Los años salvajes acabarán con nosotros
No se pasa de Gregorio Peces-Barba y Miguel Herrero de Miñón a Alvise de golpe
Mires donde mires, todo apunta a que vivimos el final de una época. Basta revisar los ensayos de los años 30 del siglo XX para comprobar las extraordinarias semejanzas de aquel tiempo y el nuestro. Zweig, Spengler y hasta Carl Schmitt parecen estar escribiendo sobre nosotros. En algún momento he pensado en publicar una columna de Ortega, para citar después su origen y evidenciar que los países y las civilizaciones solemos suicidarnos casi siempre de la misma manera. Muchos textos del filósofo madrileño servirían hoy como una excelente Tercera. Por desgracia, porque este hecho impugna la confianza en la historia como una trayectoria de progreso o de salvación.
Llevamos décadas escuchando a charlistas que nos advierten de lo mucho que iba a cambiar el mundo para al final constatar que todo se parece y que la cuerda se rompe por el mismo lado. Hay quien piensa que los populismos o que las fuerzas antisistema ponen en riesgo nuestra manera de vivir, pero casi nadie repara en la manera en la que hemos convertido la política en algo insoportable para demasiada gente.

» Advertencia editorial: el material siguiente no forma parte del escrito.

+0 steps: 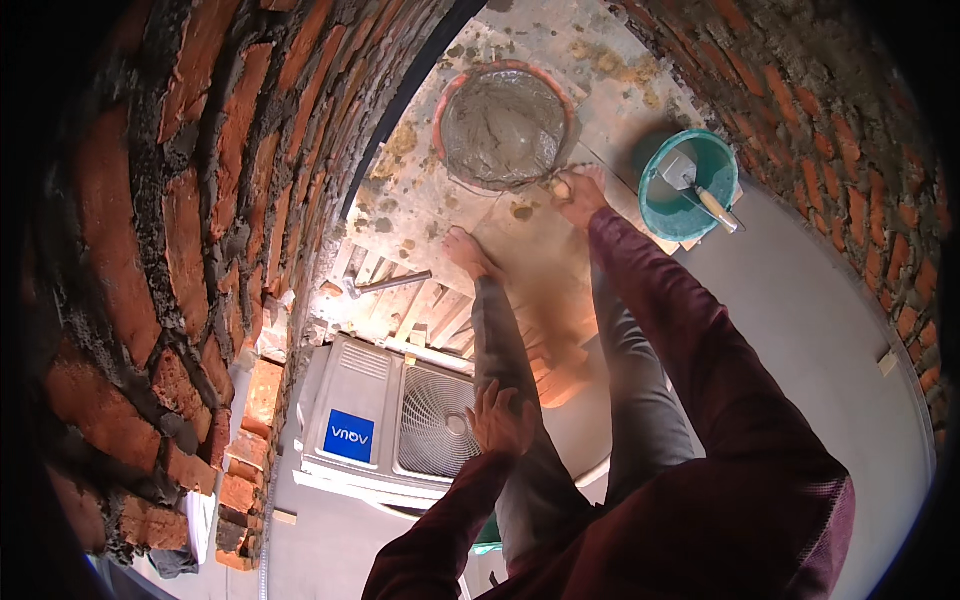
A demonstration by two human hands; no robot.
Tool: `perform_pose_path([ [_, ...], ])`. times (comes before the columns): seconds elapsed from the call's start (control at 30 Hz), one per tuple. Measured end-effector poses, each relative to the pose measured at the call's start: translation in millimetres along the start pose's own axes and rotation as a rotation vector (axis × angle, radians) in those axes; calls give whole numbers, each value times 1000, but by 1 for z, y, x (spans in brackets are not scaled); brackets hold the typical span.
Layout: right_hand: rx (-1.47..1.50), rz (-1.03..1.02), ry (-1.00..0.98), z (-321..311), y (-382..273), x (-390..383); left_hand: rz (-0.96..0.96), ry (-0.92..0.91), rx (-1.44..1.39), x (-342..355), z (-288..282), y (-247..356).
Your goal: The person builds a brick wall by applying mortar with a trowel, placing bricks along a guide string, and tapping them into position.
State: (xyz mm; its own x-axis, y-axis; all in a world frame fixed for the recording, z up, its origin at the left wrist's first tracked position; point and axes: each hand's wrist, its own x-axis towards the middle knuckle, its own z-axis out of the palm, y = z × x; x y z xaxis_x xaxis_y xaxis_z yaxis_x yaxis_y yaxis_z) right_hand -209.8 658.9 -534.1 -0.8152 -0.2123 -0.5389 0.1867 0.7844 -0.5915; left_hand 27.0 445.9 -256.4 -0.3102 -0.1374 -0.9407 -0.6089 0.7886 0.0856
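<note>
The person wears a dark maroon long-sleeved top (720, 420); its sleeves run down both forearms to the wrists. Grey trousers (630, 370) cover both legs to the ankles. Both feet (468, 250) are bare, without shoes, and both hands ungloved.

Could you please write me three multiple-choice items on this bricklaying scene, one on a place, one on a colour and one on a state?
1. Where does the left hand rest?
A. on the person's own left knee
B. on the brick wall
C. in the teal bucket

2. What colour is the bucket that holds a trowel?
A. red
B. teal
C. yellow

3. What is the state of the round mortar pan?
A. empty
B. overturned
C. filled with grey mortar

Answers: 1 A, the palm lies on the grey trouser leg. 2 B, its rim and wall are teal. 3 C, wet grey mortar fills it, and the right hand reaches to its rim.
</note>
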Motion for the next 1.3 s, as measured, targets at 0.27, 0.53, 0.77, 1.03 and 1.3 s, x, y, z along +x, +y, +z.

A las opciones rabiosamente populistas no se llega por casualidad. En el fondo, son la estación de llegada lógica si uno es capaz de ir uniendo los puntos intermedios. Es tan sencillo como seguir la serie. No se pasa de Gregorio Peces-Barba y Herrero de Miñón a Alvise de golpe. Se necesitan muchos Óscar Puente, muchas Iones Belarras, muchos Rufianes y algunas diputadas con camisetas en las que leer «me gusta la fruta» para ir desmontando la institucionalidad que un día nos dimos.
No busquen sólo en las redes las causas. Acudan cualquier día al Congreso de los Diputados y midan la distancia que existe entre los nobles signos que decoran la Cámara y la pobre actividad que alberga. Las virtudes de Platón en las vidrieras, el busto de Argüelles de la entrada al hemiciclo o los techos preciosamente decorados se muestran absolutamente impotentes si quien toma la palabra después es Mertxe Aizpurua. Nada es gratis. Cada insulto, cada pregunta no respondida en una sesión de control o una amnistía divisiva y redactada por quienes habrán de ser beneficiados son tuercas simbólicas de desigual tamaño que hemos decidido aflojar para que nuestra arquitectura institucional colapse. Cuando todo se vaya al carajo, cada uno habrá puesto su granito de arena.
Las democracias siempre tienen enemigos, pero los tiempos de prosperidad los pueblos tienden a protegerlas porque saben que son algo valioso. Si seguimos degradando la institucionalidad, debilitando sus procesos y erosionando la dignidad de la palabra pública no harán falta ni guerras ni golpes para destruirnos. Si seguimos debilitando nuestro régimen democrático, al final solo hará falta una leve brisa para derribarlo.